Task instructions:
Write out the data word for word, taking care that no picture is carried over.

::: Input data :::

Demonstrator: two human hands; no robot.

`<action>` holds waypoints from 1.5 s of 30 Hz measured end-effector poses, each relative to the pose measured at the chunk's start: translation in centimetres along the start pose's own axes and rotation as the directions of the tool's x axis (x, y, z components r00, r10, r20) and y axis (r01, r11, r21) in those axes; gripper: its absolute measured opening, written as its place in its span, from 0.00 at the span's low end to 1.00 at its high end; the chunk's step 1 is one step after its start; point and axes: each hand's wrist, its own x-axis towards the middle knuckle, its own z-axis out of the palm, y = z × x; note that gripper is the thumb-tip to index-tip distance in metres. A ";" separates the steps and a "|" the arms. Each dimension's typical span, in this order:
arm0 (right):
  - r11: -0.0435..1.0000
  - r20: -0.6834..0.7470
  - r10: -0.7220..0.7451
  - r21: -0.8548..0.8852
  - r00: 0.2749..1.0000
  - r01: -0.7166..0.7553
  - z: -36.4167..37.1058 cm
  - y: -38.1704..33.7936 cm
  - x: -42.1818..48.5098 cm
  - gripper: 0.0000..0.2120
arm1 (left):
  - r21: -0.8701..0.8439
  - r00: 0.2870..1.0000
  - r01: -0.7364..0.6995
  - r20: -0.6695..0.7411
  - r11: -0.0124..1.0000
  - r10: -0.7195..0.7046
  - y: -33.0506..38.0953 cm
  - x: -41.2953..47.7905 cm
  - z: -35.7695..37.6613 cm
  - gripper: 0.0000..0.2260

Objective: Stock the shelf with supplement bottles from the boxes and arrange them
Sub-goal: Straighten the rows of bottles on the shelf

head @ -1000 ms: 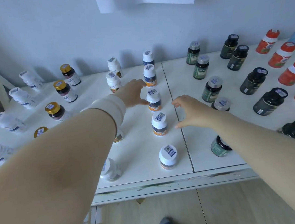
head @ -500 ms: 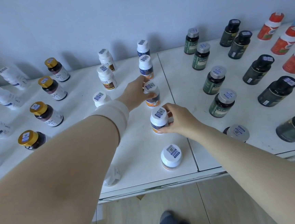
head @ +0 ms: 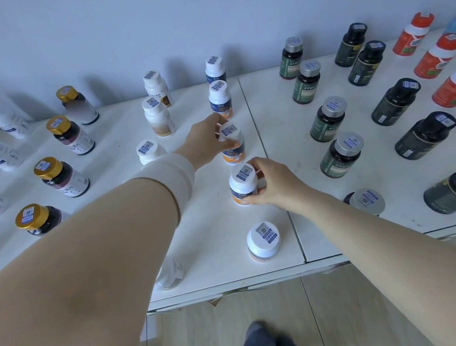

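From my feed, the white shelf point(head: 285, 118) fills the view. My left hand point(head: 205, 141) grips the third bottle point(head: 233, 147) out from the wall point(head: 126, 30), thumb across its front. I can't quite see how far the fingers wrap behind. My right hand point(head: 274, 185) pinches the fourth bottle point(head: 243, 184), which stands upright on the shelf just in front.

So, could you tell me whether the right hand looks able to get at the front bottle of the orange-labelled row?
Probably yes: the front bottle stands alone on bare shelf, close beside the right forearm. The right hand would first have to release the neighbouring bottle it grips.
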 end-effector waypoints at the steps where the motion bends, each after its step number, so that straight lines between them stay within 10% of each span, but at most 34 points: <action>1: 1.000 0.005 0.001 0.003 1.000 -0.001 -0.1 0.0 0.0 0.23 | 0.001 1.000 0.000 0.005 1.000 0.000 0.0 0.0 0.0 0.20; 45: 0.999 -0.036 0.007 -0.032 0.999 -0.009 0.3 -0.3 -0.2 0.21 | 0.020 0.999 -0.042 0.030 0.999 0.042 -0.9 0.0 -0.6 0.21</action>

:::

Exercise response:
Demonstrator: two human hands; no robot.

`<action>` holds waypoints from 1.5 s of 30 Hz measured end-effector poses, each relative to the pose measured at the chunk's start: translation in centimetres along the start pose's own axes and rotation as the directions of the tool's x axis (x, y, z components r00, r10, r20) and y axis (r01, r11, r21) in those axes; gripper: its absolute measured opening, written as its place in its span, from 0.00 at the span's low end to 1.00 at its high end; the chunk's step 1 is one step after its start; point and axes: each hand's wrist, its own x-axis towards the middle knuckle, its own z-axis out of the palm, y = z × x; note that gripper is the thumb-tip to index-tip distance in metres. A ";" separates the steps and a "|" the arms. Each dimension's typical span, in this order:
arm0 (right):
  - r11: -0.0435..1.0000
  - r20: -0.6834..0.7470
  - r10: -0.7220..0.7451
  - r21: -0.8548..0.8852
  - r00: 0.2749..1.0000
  - r01: -0.7166..0.7553
  - z: -36.4167..37.1058 cm
  - y: -38.1704..33.7936 cm
  - x: -42.1818..48.5098 cm
  - gripper: 0.0000..0.2120
arm1 (left):
  - r21: -0.8701..0.8439
  - r00: 0.2870..1.0000
  - r01: -0.7364..0.6995
  - r20: -0.6695..0.7411
  - r11: -0.0124..1.0000
  - r10: -0.7195..0.7046
  - y: -33.0506..38.0953 cm
  - x: -41.2953..47.7905 cm
  - z: -35.7695..37.6613 cm
  - gripper: 0.0000..0.2260

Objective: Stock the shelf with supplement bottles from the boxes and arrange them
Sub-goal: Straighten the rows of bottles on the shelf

head @ -1000 ms: 
head @ -500 ms: 
head @ +0 ms: 

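From my feed, the white shelf point(head: 285, 118) fills the view. My left hand point(head: 205, 141) grips the third bottle point(head: 233, 147) out from the wall point(head: 126, 30), thumb across its front. I can't quite see how far the fingers wrap behind. My right hand point(head: 274, 185) pinches the fourth bottle point(head: 243, 184), which stands upright on the shelf just in front.

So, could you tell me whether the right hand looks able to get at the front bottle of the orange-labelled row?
Probably yes: the front bottle stands alone on bare shelf, close beside the right forearm. The right hand would first have to release the neighbouring bottle it grips.
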 end-effector waypoints at the steps where the motion bends, each after its step number, so that straight lines between them stay within 10% of each span, but at most 34 points: <action>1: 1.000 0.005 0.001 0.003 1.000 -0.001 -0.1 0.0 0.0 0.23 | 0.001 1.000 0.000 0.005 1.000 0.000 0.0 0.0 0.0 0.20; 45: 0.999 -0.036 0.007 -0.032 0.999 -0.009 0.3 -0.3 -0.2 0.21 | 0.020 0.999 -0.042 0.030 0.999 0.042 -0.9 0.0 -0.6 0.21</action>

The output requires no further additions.